TASK DETAILS:
Beginning with the line that contains "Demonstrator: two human", extract each line through the end of the listing below, with no additions or omissions.

INPUT DATA:

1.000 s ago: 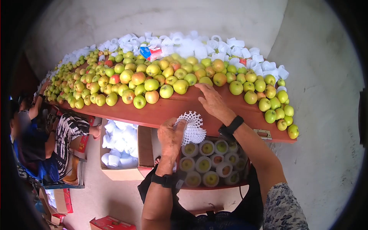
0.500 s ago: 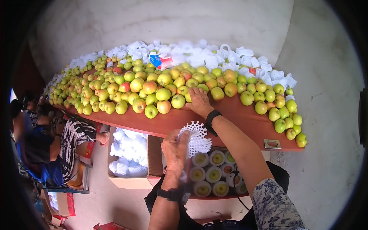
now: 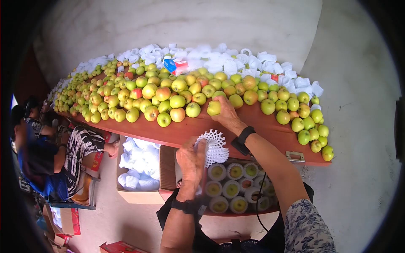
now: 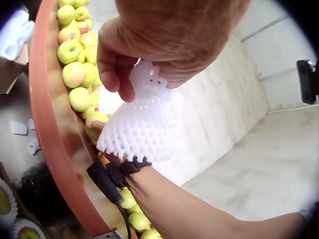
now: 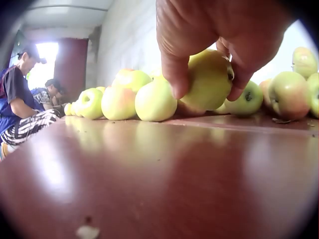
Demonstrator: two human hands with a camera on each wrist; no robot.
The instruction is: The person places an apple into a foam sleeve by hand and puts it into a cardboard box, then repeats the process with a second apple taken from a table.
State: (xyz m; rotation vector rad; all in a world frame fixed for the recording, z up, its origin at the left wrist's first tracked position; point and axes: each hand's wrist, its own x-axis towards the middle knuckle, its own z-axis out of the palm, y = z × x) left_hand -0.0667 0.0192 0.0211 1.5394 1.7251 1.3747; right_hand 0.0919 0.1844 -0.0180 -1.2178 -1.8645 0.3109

WRITTEN SOLUTION:
Demonstrator: two human hands with a camera on each wrist; no robot.
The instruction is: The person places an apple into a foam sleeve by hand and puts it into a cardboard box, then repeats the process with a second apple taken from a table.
State: (xyz m; rotation vector rad; all in a world frame fixed for the recording, z up, its origin at the left wrist's first tracked position; point and axes: each hand's wrist, its own x-axis towards the middle knuckle, its own z-axis out of the palm, y = z × x) left_hand -0.0667 0.0192 0.0211 1.5394 1.7251 1.3747; right_hand 0.0919 0.1844 -0.0180 -1.2178 -1.8645 0.3109

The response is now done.